Your task>
Count the lines of data below that include "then". Provide only the number.

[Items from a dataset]

^^^^^^^^^^^^^^^^

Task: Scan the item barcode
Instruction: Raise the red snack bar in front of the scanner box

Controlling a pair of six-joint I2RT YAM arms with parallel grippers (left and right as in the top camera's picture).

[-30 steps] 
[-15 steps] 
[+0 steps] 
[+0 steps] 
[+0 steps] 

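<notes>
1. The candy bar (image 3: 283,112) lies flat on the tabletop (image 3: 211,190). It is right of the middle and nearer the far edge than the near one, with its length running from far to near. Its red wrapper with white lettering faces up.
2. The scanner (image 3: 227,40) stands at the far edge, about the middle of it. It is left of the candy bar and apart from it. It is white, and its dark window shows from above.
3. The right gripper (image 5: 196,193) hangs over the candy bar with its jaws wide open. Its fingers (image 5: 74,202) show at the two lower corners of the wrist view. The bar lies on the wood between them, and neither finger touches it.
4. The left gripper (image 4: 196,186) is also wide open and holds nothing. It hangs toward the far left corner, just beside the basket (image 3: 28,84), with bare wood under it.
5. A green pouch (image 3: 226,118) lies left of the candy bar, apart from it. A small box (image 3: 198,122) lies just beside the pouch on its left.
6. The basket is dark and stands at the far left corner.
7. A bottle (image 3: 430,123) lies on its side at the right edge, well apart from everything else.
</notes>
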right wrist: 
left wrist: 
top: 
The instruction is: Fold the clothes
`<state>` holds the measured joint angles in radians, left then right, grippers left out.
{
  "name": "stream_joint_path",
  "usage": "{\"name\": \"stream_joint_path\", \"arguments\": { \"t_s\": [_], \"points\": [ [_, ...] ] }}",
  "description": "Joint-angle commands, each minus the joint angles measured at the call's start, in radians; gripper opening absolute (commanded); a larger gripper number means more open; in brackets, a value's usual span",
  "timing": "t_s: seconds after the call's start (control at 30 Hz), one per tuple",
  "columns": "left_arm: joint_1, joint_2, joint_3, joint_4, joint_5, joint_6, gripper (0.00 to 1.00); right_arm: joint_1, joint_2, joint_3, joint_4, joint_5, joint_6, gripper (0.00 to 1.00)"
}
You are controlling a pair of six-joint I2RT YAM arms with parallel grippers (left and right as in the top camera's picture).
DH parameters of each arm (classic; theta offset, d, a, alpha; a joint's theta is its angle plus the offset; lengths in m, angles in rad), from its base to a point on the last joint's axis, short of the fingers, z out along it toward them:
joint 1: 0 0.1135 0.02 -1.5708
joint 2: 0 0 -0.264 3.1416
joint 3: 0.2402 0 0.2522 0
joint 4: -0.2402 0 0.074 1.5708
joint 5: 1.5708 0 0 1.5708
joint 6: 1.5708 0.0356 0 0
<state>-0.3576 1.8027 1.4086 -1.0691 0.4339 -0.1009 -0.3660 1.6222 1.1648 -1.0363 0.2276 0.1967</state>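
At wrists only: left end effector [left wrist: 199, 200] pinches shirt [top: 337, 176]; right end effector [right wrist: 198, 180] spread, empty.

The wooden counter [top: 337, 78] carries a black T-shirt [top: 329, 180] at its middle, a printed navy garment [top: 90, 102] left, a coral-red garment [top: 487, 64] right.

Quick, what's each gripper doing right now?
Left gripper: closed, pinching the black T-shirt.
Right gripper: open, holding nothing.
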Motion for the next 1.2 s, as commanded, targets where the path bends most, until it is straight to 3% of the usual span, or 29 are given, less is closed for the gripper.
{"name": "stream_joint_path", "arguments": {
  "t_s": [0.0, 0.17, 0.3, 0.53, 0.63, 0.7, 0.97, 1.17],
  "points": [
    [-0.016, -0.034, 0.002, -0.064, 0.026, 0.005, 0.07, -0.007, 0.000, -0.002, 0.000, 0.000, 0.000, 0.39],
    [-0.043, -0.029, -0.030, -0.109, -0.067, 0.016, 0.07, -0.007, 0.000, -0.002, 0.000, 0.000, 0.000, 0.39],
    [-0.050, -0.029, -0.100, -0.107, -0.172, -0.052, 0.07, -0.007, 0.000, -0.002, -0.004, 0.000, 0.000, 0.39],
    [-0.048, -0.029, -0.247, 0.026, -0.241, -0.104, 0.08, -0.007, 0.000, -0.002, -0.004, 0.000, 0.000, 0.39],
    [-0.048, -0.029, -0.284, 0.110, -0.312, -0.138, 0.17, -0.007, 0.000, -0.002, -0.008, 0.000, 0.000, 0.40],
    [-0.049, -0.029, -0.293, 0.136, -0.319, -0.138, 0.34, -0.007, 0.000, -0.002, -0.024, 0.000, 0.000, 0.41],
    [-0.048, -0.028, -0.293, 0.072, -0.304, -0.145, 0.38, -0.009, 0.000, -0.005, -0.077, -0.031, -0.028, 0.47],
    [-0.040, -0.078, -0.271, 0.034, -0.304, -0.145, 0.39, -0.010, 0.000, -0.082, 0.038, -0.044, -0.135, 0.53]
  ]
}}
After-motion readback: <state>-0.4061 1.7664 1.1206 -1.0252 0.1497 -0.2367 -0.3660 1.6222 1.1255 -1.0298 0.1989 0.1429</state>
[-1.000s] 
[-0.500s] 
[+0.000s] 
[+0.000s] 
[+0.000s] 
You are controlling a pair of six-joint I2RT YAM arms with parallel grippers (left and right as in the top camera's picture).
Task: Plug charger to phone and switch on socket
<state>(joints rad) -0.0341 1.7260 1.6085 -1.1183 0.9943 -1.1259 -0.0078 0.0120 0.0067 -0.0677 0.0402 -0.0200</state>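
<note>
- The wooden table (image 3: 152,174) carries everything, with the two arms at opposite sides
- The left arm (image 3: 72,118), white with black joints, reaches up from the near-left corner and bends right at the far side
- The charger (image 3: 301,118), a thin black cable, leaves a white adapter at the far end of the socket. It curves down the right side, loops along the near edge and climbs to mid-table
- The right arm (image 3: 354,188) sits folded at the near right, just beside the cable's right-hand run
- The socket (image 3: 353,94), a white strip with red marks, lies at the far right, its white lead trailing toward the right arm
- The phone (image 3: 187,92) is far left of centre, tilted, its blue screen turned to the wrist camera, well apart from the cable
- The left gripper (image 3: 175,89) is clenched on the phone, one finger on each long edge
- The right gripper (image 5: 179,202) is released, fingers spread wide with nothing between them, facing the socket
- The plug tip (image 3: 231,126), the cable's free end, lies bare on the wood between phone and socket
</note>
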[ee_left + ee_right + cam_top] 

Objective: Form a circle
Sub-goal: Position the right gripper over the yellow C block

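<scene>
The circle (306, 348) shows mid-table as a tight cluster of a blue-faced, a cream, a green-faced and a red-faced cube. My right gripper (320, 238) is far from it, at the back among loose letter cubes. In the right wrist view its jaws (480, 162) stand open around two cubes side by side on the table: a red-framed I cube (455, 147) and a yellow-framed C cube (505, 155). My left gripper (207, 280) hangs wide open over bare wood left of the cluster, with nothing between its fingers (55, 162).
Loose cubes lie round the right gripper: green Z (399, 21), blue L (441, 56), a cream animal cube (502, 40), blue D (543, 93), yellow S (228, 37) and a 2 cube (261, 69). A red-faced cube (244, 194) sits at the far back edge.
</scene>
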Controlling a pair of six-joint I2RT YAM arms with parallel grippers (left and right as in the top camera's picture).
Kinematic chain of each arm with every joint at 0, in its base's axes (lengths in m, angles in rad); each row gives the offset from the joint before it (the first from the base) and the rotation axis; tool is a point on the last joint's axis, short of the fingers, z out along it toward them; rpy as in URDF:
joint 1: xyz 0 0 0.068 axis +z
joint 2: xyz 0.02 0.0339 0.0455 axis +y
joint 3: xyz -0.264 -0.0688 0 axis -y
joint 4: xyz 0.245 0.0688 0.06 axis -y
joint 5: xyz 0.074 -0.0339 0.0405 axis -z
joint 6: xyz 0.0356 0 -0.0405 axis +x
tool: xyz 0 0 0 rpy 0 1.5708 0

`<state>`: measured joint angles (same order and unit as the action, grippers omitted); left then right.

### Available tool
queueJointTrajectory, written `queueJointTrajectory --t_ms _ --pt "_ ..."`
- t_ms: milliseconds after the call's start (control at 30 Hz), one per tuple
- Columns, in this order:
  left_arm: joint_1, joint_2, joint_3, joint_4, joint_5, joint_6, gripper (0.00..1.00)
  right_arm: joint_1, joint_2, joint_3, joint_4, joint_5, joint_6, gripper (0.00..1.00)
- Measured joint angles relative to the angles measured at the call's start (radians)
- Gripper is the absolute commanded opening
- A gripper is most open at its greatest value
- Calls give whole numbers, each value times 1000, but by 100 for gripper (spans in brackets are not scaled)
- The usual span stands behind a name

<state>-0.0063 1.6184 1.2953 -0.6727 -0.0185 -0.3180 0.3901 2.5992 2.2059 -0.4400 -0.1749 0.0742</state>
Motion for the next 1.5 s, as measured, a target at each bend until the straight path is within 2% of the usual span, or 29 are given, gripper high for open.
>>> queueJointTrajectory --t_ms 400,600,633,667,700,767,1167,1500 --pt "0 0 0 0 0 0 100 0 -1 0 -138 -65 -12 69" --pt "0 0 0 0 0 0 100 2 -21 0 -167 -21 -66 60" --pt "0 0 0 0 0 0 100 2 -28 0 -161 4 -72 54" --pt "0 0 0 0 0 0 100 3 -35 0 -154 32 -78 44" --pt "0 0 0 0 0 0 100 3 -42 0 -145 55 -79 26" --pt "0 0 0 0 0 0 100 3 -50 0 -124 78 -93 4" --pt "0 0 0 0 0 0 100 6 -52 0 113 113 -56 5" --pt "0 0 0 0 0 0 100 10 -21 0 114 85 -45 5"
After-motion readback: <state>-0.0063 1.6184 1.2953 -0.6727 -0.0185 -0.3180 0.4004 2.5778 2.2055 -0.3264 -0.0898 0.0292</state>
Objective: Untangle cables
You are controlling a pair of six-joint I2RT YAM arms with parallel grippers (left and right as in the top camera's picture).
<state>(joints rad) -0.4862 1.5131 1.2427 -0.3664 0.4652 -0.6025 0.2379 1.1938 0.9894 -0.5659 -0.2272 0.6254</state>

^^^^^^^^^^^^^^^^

Response area>
2